# MK3 Grill - Is it possible to change it?



## Temmy (Jun 13, 2019)

Hey folks,

Currently I've got this grill on my TT Roadster:










What are my options if I wanted to get this changed for the honeycomb mesh black grill and lose the silver edge? Is it possible to source, and even if so, are there any recommended places (don't really trust my skills to dismantle the front of my car) around the east / south east of the UK that could do fitting?

Thanks!


----------



## kevin#34 (Jan 8, 2019)

you can replace yours with the honeycombe one, but unless you are ready to spend a fortune for a genuine one from Audi, the only alternative is to go for a Chinese copy from aliexpress or ebay. 
Slight modifications might be necessary


----------



## DPG (Dec 7, 2005)

£1000 for a genuine RS grill and any swap requires the front bumper to be removed.

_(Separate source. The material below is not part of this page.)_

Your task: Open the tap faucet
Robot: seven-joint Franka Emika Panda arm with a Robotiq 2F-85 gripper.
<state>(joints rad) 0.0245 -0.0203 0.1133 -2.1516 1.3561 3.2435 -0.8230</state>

As Kevin says, some require a bit of trimming but some are a straight fit.


----------



## Holmefield (Oct 4, 2020)

My 1st mod will be the TTRS front grill, it just completes the front end so well


----------



## rafamonteiroo (Nov 15, 2019)

Mine is from Aliexpress, full black piano,
I installed it myself, it took a lot of work, and the grille needed some adjustments below to fit the TT Sline bumper

https://pt.aliexpress.com/item/40008602 ... web201603_


----------



## Holmefield (Oct 4, 2020)

Have you any pics of it fitted please. Thanks


----------